Our objective is to investigate the role of the adrenal gland in postmenopausal cardiometabolic complications associated with weight cycling.

Female mice, either ovariectomized (OVX) or sham-operated, were subjected to three cycles of high-fat diet/standard diet (yo-yo diet) or standard diet only for 33 weeks. Functional and molecular analyses were conducted upon completion of each dietary phase.

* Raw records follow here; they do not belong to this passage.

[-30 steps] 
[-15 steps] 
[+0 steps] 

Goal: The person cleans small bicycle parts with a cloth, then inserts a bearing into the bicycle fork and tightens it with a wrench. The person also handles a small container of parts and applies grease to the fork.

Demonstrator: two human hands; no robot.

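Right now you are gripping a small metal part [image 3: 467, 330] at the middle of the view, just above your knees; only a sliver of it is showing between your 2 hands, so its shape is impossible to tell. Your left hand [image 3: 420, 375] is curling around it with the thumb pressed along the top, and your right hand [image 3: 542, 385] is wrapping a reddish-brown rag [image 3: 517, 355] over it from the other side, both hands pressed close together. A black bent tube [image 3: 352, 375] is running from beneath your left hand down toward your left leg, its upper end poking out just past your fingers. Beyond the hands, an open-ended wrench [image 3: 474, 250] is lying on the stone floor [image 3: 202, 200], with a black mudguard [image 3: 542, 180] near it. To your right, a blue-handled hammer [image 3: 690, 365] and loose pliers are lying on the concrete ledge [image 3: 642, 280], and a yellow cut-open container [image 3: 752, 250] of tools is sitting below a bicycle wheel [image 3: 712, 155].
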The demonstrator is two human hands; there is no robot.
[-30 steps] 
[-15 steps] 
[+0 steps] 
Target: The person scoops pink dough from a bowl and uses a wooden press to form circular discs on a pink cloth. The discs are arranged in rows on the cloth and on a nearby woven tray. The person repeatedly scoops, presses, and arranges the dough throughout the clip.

Compared to sham mice, weight cycling induced greater weight gain in OVX mice, which also exhibited elevated fasting blood glucose and circulating leptin levels. Furthermore, OVX mice under weight cycling showed impaired glucose tolerance and insulin resistance. These mice developed heart failure with preserved ejection fraction, which was prevented by mineralocorticoid receptor antagonist treatment. Histological analysis revealed increased heart weight (Fig. 1a) and enlarged cardiomyocyte cross-sectional area (CSA) in OVX mice after three dietary cycles (Fig. 1b). Notably, ovariectomized mice subjected to weight cycling showed increased adrenal gland mass accompanied by significant morphological and functional remodeling of the adrenal cortex.

OVX induces cardiometabolic disorders that are amplified by weight cycling, and leads to adrenal dysfunction which may, in turn, contribute to the deterioration of cardiometabolic functions.